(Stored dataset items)
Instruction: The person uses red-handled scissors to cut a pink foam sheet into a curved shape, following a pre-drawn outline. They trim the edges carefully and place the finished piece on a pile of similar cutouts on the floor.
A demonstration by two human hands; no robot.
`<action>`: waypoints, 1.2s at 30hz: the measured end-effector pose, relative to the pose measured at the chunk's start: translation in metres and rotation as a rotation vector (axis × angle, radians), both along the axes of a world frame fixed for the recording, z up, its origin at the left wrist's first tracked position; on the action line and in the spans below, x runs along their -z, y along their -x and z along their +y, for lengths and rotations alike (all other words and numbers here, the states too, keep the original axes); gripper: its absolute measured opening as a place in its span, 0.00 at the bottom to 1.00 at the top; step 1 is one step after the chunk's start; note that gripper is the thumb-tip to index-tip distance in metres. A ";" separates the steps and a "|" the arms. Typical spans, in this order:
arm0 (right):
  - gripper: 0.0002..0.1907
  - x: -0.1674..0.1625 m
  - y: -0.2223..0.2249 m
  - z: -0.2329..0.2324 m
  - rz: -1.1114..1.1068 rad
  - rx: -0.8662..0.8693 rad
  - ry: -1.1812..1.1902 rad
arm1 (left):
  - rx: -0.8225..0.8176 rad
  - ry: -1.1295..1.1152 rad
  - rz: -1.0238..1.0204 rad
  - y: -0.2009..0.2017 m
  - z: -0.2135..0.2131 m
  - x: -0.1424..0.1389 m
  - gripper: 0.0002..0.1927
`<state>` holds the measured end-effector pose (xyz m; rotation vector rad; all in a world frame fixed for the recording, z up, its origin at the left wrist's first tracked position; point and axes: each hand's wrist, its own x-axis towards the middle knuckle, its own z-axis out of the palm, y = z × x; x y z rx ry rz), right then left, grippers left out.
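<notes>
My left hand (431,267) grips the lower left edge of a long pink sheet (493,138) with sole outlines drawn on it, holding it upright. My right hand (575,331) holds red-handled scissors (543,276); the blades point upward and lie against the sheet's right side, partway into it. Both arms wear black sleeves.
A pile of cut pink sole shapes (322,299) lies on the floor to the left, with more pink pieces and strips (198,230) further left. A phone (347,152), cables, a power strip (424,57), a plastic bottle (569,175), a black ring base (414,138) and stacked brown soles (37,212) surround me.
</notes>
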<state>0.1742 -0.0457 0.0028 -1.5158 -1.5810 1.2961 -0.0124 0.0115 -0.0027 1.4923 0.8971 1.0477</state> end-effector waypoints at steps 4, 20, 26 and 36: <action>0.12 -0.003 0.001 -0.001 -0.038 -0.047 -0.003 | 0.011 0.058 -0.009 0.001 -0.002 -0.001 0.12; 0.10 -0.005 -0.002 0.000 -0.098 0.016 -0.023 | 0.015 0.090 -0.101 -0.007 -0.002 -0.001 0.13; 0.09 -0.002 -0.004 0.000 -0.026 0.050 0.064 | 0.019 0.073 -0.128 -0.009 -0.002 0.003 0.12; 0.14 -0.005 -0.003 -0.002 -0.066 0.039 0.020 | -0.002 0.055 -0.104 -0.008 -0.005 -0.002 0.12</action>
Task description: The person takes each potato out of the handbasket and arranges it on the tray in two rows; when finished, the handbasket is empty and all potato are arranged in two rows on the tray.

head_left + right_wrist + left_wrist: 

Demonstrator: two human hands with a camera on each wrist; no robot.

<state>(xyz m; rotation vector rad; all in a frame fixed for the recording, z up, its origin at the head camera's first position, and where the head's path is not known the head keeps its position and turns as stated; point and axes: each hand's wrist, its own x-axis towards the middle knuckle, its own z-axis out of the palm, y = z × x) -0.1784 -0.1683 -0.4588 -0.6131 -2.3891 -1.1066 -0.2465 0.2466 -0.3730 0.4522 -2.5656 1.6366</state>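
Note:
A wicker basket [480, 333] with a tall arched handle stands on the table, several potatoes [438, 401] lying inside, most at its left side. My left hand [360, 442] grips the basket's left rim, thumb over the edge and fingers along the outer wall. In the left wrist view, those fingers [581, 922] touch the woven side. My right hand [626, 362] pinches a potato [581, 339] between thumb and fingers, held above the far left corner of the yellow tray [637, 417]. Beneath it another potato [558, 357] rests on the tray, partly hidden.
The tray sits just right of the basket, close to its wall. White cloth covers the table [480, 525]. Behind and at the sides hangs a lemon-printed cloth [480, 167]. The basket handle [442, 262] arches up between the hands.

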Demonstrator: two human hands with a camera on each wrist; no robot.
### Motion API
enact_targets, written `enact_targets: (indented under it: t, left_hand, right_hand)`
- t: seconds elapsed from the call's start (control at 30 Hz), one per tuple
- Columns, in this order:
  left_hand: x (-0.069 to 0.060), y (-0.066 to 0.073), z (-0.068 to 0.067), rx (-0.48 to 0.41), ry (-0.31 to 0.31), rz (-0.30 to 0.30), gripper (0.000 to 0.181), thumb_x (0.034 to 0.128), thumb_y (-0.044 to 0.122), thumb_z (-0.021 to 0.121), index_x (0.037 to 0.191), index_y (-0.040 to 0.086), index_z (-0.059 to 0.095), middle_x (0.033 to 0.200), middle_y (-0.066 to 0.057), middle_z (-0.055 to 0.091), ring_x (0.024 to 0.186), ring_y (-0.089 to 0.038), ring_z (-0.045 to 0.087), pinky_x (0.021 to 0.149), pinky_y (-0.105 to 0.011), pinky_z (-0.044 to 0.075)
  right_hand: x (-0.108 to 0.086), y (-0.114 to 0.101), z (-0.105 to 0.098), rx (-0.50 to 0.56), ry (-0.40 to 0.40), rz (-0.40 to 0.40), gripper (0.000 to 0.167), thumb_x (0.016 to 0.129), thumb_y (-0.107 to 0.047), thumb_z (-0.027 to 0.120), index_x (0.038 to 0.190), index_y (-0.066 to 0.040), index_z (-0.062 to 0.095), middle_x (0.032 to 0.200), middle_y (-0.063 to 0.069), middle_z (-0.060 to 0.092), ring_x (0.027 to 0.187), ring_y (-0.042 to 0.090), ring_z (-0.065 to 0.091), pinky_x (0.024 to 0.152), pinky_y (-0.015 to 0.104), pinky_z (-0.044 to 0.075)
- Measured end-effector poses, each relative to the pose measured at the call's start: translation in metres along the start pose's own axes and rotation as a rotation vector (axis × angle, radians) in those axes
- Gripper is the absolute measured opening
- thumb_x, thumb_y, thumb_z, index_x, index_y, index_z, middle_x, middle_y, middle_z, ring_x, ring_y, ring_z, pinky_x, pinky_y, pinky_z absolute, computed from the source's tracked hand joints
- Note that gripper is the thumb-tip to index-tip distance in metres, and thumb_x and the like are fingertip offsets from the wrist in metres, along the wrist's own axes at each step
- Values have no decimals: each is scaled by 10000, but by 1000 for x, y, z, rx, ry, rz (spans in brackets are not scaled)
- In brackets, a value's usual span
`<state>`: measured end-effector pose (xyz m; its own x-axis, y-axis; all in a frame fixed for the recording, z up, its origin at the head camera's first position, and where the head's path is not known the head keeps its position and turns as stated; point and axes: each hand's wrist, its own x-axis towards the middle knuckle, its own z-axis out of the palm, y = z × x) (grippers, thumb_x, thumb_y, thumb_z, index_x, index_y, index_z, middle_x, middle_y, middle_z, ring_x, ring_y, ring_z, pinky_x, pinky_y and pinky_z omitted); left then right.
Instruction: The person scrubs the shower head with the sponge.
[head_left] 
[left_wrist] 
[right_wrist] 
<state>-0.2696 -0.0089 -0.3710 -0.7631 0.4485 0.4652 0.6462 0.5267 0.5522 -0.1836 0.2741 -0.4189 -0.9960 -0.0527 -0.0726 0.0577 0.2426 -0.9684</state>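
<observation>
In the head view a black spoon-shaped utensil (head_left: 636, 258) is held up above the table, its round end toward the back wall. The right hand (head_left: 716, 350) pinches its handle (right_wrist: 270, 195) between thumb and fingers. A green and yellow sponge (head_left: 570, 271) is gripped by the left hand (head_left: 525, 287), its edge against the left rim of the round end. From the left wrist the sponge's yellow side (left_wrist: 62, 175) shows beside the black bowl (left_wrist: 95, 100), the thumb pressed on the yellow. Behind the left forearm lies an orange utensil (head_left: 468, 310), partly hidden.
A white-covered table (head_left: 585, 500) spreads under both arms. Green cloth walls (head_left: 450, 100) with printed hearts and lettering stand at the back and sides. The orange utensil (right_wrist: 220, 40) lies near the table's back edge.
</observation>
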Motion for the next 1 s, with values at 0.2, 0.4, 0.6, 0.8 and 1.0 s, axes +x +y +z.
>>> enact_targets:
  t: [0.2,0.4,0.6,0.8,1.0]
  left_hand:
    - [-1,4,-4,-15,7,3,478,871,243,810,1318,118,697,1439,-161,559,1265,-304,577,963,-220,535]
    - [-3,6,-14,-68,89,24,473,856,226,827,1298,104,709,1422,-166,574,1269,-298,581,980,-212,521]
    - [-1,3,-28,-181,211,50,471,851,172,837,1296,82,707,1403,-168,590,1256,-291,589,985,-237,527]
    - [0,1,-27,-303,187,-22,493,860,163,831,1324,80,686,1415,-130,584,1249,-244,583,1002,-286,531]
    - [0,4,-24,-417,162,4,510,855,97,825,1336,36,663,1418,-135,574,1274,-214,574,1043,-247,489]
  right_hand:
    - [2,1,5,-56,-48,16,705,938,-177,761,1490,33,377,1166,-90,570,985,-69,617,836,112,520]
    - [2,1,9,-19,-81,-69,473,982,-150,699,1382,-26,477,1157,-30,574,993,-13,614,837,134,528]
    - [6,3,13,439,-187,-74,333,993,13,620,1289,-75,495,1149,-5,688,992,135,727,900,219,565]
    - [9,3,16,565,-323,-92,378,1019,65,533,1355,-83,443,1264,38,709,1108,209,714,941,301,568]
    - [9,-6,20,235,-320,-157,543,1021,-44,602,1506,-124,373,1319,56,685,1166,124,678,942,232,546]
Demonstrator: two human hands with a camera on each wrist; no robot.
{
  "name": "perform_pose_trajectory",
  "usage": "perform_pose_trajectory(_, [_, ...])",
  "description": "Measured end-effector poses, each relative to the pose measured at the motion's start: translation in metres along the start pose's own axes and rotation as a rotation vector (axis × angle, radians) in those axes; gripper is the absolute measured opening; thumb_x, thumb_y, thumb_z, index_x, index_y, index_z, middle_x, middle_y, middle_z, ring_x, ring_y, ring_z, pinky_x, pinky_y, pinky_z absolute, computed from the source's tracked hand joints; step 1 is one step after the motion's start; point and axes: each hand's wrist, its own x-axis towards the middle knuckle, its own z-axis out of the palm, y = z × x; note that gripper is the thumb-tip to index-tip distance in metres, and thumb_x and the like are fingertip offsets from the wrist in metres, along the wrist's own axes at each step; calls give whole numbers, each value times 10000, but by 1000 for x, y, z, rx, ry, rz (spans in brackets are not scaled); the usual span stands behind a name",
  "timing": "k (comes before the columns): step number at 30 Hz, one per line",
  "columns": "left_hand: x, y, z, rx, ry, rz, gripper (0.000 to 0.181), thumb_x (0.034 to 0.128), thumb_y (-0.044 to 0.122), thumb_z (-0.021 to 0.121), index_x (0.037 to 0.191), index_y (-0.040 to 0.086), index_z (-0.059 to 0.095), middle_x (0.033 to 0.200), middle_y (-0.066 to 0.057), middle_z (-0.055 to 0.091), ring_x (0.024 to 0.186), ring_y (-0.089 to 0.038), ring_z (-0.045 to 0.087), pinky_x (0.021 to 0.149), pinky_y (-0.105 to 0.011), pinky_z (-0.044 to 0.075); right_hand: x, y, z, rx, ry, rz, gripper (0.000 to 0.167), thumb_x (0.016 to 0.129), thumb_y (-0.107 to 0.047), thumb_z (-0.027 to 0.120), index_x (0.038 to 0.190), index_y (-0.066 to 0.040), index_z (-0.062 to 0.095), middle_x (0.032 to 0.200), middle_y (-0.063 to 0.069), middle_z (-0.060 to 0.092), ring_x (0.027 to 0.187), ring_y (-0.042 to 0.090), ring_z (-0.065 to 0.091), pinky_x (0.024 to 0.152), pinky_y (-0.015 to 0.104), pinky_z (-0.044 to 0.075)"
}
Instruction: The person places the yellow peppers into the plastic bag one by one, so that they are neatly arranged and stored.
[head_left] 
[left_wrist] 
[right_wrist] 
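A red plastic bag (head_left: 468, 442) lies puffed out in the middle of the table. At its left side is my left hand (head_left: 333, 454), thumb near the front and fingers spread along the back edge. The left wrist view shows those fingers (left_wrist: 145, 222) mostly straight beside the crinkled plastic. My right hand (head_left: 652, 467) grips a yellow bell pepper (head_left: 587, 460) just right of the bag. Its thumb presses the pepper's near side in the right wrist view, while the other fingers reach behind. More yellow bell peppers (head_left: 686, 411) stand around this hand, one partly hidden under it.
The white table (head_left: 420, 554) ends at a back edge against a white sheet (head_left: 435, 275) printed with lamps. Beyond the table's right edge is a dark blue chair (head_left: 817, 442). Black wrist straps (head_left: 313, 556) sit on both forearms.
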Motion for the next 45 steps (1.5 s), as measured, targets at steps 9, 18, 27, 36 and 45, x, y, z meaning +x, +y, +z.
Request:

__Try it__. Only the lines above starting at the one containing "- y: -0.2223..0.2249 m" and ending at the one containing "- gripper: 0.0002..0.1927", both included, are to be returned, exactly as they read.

__Solution to this problem__.
  - y: -0.2223..0.2249 m
  - z: -0.2329..0.2324 m
  - rz: -1.1114..1.1068 rad
  - rx: -0.8662..0.8693 rad
  - ry: -1.1812..1.1902 rad
arm1 (left):
  - rx: -0.8225..0.8176 rad
  - ry: -1.1295..1.1152 rad
  - rz: -1.0238..1.0204 rad
  - y: -0.2009..0.2017 m
  - z: -0.2135..0.2131 m
  - x: -0.1424..0.1389 m
  - gripper: 0.0002..0.1927

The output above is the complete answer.